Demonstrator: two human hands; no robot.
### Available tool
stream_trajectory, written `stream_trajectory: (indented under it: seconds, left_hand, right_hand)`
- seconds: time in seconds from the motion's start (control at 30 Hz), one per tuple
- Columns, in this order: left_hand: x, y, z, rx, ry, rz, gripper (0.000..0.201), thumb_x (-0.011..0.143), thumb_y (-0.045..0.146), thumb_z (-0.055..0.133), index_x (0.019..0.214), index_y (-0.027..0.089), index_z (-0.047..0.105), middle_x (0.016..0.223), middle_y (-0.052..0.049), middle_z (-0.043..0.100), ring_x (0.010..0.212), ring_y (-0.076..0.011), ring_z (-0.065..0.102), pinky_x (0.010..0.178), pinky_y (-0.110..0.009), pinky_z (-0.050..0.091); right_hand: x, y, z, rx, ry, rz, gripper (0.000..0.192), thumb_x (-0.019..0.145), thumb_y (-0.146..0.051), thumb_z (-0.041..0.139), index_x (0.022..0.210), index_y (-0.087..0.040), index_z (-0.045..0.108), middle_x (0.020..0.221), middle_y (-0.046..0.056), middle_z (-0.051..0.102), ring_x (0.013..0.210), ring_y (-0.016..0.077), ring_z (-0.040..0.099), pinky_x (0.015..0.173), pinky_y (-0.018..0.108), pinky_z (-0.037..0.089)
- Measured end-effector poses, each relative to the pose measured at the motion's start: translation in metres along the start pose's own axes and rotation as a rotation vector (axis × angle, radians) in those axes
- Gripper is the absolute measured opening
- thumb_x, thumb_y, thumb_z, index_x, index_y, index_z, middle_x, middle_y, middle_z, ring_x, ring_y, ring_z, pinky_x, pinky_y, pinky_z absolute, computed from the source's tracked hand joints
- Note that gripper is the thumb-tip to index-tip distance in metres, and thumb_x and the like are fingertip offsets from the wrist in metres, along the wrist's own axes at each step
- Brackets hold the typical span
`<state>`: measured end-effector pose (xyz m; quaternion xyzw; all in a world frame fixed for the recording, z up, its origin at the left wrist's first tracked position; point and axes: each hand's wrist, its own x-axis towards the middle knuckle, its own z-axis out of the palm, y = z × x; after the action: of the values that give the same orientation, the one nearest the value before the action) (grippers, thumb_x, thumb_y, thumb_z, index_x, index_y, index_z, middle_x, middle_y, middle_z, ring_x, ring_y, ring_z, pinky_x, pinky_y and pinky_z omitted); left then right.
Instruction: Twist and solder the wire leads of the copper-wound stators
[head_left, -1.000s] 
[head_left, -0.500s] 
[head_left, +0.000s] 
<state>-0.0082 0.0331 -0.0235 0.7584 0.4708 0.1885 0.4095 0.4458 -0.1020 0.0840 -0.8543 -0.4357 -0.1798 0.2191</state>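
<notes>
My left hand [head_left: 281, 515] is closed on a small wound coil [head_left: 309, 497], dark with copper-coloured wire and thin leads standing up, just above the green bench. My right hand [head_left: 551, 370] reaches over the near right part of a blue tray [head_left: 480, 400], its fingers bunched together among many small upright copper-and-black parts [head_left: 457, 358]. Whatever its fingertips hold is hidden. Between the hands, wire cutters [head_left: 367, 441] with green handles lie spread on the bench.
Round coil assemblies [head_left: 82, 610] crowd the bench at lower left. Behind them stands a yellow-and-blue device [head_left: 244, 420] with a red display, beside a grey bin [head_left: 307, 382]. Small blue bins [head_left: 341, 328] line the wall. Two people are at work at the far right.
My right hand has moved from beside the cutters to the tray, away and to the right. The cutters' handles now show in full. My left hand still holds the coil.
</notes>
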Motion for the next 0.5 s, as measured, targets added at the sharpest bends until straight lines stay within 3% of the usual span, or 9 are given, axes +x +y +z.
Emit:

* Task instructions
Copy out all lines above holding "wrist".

* Answer space
- Note that gripper is the thumb-tip to index-tip distance in metres, and thumb_x and the like are fingertip offsets from the wrist in metres, along the wrist's own axes at each step
`<state>`: measured end-effector pose (xyz m; quaternion xyzw; all in a world frame fixed for the recording, z up, its origin at the left wrist's first tracked position; point and axes: each hand's wrist, its own x-axis towards the middle knuckle, its own z-axis out of the palm, y = z × x; after the action: of the values that give the same orientation, the one nearest the value before the action) (grippers, thumb_x, thumb_y, thumb_z, index_x, index_y, index_z, middle_x, middle_y, middle_z, ring_x, ring_y, ring_z, pinky_x, pinky_y and pinky_z omitted); left then right.

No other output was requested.